Oversized filing cabinets surround the stage. Their drawers periodically shoot open to reveal snippets of memories, or provide props and scenery.

Two men, seemingly co-workers, scrabble around their office desks, passing folders in a jovial, choreographed scene that wouldn’t look out of place in a musical. Buzzers sound, red lights flash on and off—a reminder to commence a task, or an interruption to completing it.

There’s a sense of pressure, of deadlines to be met but, as these take a darker turn, the office set-up becomes less important. The focus of Institute shifts to its characters’ personal conflicts and their connections to each other.

Each of the four characters have their torments, embodied in a physical or mental illness that seems brought on by the pressures of their environment, by the snippets of their lives hidden in those filing cabinet drawers.

Martin is tortured by a lover, Margaret, who can never quite be grasped hold of. Whether she is real, imagined, or the memory of a love lost remains unclear for much of the performance. A pair of plastic hands, an empty seat at a table—she is a character conspicuous by her absence in this all-male world. The anguish Martin experiences, however, feels real.

Gecko's ability to physicalise emotion lies at the heart of this piece. Their naturalistic movements enhance their words and actions yet are also a part of these, a bodily expression of their narrative. It’s to their credit that the movement becomes almost secondary, that it’s not the gestures you take away but the story, an emotion.

A number of images linger in the memory, disturbing and uncomfortable. Martin, shackled to long metal poles, his limbs manipulated by his colleagues in a puppet-like fashion.
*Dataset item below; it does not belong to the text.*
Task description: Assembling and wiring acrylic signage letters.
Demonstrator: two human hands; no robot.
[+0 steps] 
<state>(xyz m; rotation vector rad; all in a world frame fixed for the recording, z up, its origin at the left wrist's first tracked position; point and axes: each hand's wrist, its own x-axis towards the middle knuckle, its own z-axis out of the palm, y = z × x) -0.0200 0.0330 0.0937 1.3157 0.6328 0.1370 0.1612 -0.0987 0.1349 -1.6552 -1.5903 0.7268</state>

Later, to a wailing, groaning soundtrack, the undressed body of their older colleague writhes within the confines of a glass box; a graphic scene of despair and suffering.

Yet, amongst the pain, there’s a sense of care and companionship. The four characters rely on each other, pull one another through their troubles—through life. More than once they join hands, weaving over and under, leaning their bodies upon their connected arms.

It’s an image reflected in the closing scenes, where the three remaining men unite in a movement sequence beneath the low, hazy glow of an orange light. Their harsh, thrown movements are expelled from their bodies to the rhythm of their breath. It feels a release of their pent up emotions, but it’s also undeniably Hofesh.

Company member Chris Evans began his career as an original member of the Hofesh Shechter Company and, with this knowledge, the sudden turn in style and movement vocabulary becomes less surprising. Yet, despite the emotional aptness it feels a somewhat disappointing end for a company brilliant in their own style.

To use something so distinctly associated with another choreographer and company breaks the theatrical magic Gecko have meticulously created through an otherwise quirky and inventive work of dance theatre.

Institute is a dark, funny, finely tuned portrayal of emotion that needs no closing cliché.